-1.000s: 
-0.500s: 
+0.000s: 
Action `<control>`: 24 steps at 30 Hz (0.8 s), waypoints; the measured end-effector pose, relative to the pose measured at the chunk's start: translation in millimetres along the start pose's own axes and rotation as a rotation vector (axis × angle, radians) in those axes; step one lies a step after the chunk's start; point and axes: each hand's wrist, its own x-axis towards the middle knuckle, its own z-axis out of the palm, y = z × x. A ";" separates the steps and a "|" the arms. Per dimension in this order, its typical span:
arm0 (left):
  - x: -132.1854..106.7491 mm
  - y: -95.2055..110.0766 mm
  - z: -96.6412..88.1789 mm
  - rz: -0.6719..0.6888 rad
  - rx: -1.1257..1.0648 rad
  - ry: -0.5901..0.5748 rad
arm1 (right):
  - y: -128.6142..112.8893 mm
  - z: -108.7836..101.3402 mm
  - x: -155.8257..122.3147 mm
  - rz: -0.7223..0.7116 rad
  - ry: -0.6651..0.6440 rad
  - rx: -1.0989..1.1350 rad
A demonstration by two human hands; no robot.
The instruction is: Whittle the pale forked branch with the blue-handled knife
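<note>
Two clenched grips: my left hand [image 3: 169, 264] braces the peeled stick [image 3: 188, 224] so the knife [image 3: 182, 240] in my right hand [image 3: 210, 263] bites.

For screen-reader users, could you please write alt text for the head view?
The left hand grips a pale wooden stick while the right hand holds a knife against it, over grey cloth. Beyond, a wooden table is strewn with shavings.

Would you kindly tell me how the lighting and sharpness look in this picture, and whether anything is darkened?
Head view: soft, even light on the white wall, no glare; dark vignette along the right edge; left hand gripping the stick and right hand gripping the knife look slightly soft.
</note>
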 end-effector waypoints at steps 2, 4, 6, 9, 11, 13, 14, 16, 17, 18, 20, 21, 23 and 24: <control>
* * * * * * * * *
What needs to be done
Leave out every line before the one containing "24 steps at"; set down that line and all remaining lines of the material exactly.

Result of the exercise
Action `<control>`: 24 steps at 30 Hz (0.8 s), waypoints; the measured end-effector pose, relative to the pose measured at the chunk's start: translation in millimetres along the start pose's own axes and rotation as a rotation vector (axis × angle, radians) in those axes; step one lies a step after the chunk's start; point and axes: each hand's wrist, its own x-axis towards the middle knuckle, its own z-axis out of the palm, y = z × x. A ";" separates the steps and a "|" the arms. Per dimension in this order, its typical span:
arm0 (left):
  - x: -132.1854..106.7491 mm
  - y: -95.2055..110.0766 mm
  - z: -96.6412..88.1789 mm
  - rz: -0.6719..0.6888 rad
  - rx: -1.1257..1.0648 rad
  - ry: -0.5901..0.5748 rad
arm1 (right):
  - y: -128.6142..112.8893 mm
  - z: -108.7836..101.3402 mm
  - x: -155.8257..122.3147 mm
  - rz: -0.7223..0.7116 rad
  - ry: -0.6651..0.6440 rad
  - rx: -1.0989..1.1350 rad
A demonstration by two human hands; no robot.
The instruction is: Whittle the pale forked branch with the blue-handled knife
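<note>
Two clenched grips: my left hand [image 3: 169, 264] braces the peeled stick [image 3: 188, 224] so the knife [image 3: 182, 240] in my right hand [image 3: 210, 263] bites.

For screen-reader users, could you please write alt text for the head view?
The left hand grips a pale wooden stick while the right hand holds a knife against it, over grey cloth. Beyond, a wooden table is strewn with shavings.

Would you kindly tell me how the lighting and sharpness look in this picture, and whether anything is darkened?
Head view: soft, even light on the white wall, no glare; dark vignette along the right edge; left hand gripping the stick and right hand gripping the knife look slightly soft.
</note>
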 end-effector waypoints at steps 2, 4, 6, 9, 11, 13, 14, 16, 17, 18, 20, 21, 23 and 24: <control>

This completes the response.